Yuval: Wonderful. So as we get close to the end of our conversation, if I were to summarize the report, quantum is moving from the lab to the field, it’s entering its system engineering era, and the winners, the national winners, will be those that industrialize it, not just discover it. Would that be a fair summary?

Brian: Yeah, I think that’s a reasonable way to look at it.

Yuval: And last, a hypothetical. If you could have dinner with one of the quantum greats, dead or alive, who would that be?

Brian: Oh, that’s an interesting question. I’m going to give you two answers. Feynman is kind of the guy I’d want to have dinner with just because he’s a character, and he articulated the idea of quantum simulation. If you want to simulate nature, then you better do it with quantum. But I want to ask him about translating this quantum theory into these engineering systems today, and what he thought the biggest challenges would be and how he’d go about it. He’s just such an insightful person. But I also bring in somebody completely off the wall here, Claude Shannon.
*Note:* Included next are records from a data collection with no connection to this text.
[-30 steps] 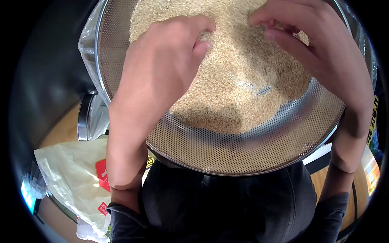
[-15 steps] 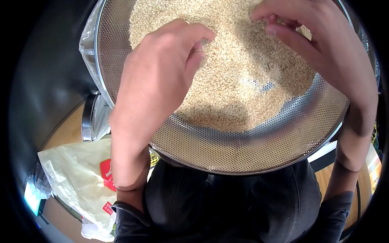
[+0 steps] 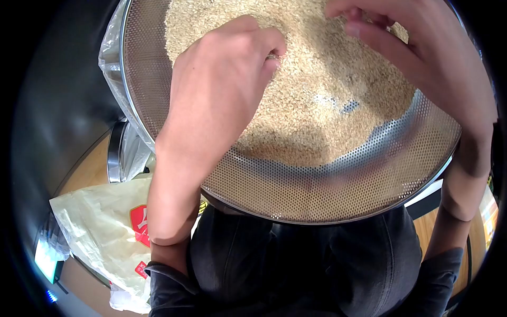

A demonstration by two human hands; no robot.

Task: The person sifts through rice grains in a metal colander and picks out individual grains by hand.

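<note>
A wide perforated metal colander (image 3: 327, 198) holds a spread layer of pale brown grains (image 3: 301, 124) that look like brown rice. Over the left part of the grains is my left hand (image 3: 227, 68), its thumb and forefinger pinched together. Whatever lies between those fingertips is too small to make out. My right hand (image 3: 412, 42) hovers above the upper right of the grains, fingers loosely curled with thumb and forefinger apart, and nothing shows in it. Near the middle right, a small bare patch of the colander's bottom shows through the grains.
The colander stands over my lap, above dark trousers (image 3: 296, 264). A cream plastic bag (image 3: 100, 227) with a red logo lies at lower left. Beside it are a round metal-rimmed container (image 3: 114, 153) and clear plastic film (image 3: 110, 63). A wooden surface (image 3: 84, 164) shows on the left.
My left hand has shifted slightly right and up, and its thumb and forefinger have closed together. The right hand stays nearly in place. The colander sits slightly differently in view.
</note>
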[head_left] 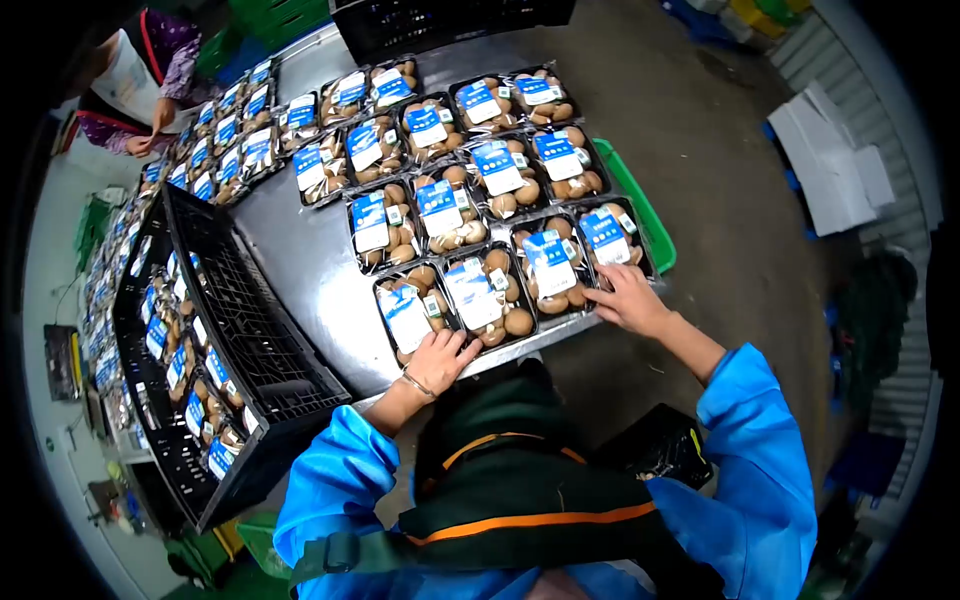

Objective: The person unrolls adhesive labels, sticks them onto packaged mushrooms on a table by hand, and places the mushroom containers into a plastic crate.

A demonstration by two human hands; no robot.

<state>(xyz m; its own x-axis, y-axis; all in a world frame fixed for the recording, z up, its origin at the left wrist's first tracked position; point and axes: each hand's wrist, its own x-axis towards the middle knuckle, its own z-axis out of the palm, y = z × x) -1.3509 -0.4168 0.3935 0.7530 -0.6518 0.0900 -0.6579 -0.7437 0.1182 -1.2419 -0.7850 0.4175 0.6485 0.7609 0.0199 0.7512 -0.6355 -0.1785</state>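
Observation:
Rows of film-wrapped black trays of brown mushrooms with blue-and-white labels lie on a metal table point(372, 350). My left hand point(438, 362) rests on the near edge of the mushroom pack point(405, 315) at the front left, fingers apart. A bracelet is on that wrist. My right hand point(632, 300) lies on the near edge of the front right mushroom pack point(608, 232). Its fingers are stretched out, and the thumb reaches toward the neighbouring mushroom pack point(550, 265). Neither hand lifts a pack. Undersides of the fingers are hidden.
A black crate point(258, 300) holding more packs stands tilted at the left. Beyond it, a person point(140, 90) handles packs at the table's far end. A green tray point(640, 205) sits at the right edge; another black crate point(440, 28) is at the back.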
He’s the father of information theory. I would love to be able to bring quantum computing to him. Because ultimately, it’s all about information. His work shaped how we think about encoding, and noise, and reliability. I’d be fascinated to explore how he’d view quantum error correction and what he would do. Just would be a fun conversation.

Yuval: Brian, thank you so much for spending some time with me today.

Brian: It’s my pleasure. Thank you so much.

Yuval Boger is the Chief Commercial Officer of QuEra Computing.